* [Required action] Print the line where "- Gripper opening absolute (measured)" occurs and every line that follows it in the data below, ending with the last line, precisely as written.

* [Dataset extract]
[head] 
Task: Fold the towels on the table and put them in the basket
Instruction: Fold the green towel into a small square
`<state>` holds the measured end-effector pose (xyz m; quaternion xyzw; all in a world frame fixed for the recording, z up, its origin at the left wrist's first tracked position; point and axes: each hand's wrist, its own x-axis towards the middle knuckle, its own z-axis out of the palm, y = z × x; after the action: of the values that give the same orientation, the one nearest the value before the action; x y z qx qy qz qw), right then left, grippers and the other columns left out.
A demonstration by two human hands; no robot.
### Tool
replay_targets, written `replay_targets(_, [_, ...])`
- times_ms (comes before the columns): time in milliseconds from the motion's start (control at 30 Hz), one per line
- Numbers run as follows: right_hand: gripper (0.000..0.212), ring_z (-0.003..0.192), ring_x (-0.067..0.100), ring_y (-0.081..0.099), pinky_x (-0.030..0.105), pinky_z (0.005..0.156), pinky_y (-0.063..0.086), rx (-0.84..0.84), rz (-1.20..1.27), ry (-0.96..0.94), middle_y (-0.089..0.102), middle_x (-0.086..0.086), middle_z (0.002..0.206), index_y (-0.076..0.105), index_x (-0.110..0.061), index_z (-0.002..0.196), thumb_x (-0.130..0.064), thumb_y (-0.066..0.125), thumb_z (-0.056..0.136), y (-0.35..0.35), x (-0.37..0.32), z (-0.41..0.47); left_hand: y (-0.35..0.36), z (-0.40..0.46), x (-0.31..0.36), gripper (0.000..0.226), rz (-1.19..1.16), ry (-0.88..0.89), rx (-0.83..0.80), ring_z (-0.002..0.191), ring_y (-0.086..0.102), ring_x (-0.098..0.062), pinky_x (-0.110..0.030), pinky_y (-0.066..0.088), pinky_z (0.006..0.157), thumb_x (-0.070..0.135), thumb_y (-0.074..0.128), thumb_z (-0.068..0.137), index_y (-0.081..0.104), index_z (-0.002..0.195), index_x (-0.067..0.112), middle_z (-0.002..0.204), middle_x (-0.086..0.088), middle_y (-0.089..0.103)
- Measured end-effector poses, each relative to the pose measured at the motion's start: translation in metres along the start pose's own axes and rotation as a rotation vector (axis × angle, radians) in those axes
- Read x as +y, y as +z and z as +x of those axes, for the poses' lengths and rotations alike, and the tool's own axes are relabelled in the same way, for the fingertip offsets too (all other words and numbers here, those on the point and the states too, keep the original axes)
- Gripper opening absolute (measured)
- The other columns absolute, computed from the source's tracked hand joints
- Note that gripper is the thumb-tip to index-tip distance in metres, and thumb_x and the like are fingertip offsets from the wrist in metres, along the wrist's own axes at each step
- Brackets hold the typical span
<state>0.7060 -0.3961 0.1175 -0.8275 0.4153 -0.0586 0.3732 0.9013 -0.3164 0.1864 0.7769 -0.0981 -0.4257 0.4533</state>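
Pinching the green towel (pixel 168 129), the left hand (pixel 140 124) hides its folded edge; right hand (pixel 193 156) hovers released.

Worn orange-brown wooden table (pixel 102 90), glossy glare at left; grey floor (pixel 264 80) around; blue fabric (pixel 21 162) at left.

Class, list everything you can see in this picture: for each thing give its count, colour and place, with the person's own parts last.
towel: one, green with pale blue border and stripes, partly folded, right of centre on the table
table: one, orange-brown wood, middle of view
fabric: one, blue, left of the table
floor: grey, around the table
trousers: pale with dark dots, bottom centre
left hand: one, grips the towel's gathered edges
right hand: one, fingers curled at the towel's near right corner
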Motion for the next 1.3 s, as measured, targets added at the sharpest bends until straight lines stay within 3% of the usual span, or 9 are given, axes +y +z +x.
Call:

* [Result below]
- Gripper opening absolute (measured)
- The other columns absolute, computed from the source's tracked hand joints
- Note that gripper is the thumb-tip to index-tip distance in metres, and thumb_x and the like are fingertip offsets from the wrist in metres, along the wrist's own axes at each step
- Brackets hold the typical span
<state>0.7060 -0.3961 0.1175 -0.8275 0.4153 -0.0586 0.3732 0.9013 -0.3164 0.1864 0.7769 -0.0981 -0.4257 0.4533</state>
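Pinching the green towel (pixel 168 129), the left hand (pixel 140 124) hides its folded edge; right hand (pixel 193 156) hovers released.

Worn orange-brown wooden table (pixel 102 90), glossy glare at left; grey floor (pixel 264 80) around; blue fabric (pixel 21 162) at left.

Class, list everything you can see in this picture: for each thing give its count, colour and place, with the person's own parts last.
towel: one, green with pale blue border and stripes, partly folded, right of centre on the table
table: one, orange-brown wood, middle of view
fabric: one, blue, left of the table
floor: grey, around the table
trousers: pale with dark dots, bottom centre
left hand: one, grips the towel's gathered edges
right hand: one, fingers curled at the towel's near right corner
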Motion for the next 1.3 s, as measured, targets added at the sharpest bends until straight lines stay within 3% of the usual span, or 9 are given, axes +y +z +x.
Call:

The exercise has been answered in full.